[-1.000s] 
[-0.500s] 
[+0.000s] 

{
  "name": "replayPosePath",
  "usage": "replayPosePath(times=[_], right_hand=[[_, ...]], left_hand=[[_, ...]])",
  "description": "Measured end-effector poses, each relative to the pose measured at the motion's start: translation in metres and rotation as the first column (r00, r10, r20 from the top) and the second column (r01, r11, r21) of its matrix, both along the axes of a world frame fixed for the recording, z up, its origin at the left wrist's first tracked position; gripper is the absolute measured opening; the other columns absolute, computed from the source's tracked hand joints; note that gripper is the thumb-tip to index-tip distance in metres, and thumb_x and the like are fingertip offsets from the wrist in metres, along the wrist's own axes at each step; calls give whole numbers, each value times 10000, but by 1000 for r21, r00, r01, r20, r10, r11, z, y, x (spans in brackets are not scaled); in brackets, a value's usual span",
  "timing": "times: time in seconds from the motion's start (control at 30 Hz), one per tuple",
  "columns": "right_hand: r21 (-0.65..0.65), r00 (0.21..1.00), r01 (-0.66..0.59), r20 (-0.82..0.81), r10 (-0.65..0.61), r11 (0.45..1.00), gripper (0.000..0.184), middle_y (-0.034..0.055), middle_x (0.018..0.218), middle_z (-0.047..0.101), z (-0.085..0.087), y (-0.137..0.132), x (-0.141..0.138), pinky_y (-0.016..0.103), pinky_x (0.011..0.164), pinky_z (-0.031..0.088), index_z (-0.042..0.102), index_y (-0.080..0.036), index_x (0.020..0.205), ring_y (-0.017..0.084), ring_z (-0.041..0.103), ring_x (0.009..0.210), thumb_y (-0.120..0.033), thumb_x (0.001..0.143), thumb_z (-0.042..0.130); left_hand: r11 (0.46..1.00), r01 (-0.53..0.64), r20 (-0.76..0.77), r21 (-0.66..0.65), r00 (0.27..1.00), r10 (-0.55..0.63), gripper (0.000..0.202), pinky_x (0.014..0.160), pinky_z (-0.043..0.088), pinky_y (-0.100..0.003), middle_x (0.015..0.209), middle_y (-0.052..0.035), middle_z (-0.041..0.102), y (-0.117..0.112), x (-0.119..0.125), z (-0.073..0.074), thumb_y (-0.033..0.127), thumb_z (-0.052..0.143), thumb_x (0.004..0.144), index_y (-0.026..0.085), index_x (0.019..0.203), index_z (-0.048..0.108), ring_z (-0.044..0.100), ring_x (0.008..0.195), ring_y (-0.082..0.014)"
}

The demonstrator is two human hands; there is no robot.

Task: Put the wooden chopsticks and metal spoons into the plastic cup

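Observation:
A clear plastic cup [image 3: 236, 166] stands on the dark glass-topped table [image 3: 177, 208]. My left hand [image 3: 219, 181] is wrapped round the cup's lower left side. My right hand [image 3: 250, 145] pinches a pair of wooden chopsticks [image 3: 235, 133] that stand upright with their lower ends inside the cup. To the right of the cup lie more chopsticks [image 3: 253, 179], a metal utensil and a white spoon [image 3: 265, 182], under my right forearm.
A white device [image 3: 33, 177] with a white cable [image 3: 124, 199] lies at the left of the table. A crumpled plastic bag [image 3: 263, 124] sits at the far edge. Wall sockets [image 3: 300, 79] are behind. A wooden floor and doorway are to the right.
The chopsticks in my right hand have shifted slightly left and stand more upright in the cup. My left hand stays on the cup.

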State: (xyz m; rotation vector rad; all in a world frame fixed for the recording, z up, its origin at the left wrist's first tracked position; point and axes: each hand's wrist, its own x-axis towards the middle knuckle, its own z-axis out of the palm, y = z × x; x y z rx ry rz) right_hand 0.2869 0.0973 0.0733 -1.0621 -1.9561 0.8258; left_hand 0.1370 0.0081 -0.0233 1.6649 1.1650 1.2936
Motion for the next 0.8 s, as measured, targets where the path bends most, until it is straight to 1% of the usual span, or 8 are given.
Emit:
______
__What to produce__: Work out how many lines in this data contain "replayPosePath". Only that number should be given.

__Task result__: 2